▶ **Work instruction**: A single figure is the whole answer: the number of lines in the entries that contain "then".

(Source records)
☆ ☆ ☆

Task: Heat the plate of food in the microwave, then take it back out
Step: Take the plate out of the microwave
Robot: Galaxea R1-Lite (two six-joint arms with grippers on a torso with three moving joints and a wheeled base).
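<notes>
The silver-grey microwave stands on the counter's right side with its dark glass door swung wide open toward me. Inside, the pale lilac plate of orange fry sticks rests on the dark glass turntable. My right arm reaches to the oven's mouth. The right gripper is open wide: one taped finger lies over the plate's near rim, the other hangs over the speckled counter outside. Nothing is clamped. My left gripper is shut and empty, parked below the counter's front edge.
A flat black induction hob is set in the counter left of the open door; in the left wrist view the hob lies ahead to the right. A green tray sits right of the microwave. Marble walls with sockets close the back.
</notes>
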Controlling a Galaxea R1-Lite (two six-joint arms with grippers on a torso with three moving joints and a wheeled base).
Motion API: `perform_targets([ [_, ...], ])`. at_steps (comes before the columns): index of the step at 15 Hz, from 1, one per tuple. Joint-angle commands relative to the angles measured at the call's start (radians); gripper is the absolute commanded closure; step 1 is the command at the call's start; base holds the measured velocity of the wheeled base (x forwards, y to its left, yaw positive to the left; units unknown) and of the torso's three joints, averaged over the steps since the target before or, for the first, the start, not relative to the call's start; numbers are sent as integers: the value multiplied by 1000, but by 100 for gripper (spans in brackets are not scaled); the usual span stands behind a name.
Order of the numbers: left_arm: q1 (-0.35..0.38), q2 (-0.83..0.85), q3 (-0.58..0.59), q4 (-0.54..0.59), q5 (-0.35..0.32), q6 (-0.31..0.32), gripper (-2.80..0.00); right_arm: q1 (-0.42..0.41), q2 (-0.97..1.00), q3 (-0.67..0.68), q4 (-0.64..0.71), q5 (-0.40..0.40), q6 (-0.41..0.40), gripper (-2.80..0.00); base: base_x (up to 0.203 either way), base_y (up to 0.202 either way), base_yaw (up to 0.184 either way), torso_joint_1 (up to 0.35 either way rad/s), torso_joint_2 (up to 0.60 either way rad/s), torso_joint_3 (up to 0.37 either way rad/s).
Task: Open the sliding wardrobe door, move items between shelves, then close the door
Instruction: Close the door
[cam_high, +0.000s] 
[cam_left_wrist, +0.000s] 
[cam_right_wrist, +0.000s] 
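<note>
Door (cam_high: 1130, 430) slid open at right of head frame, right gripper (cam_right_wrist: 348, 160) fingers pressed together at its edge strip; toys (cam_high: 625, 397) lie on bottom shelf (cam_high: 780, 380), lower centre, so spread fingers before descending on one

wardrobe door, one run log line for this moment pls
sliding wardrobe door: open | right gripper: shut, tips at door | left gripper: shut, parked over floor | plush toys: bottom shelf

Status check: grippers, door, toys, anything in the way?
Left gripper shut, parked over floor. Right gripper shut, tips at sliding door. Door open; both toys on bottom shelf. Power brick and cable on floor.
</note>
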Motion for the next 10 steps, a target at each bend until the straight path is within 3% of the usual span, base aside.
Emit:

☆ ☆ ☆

▶ **Solution**: 2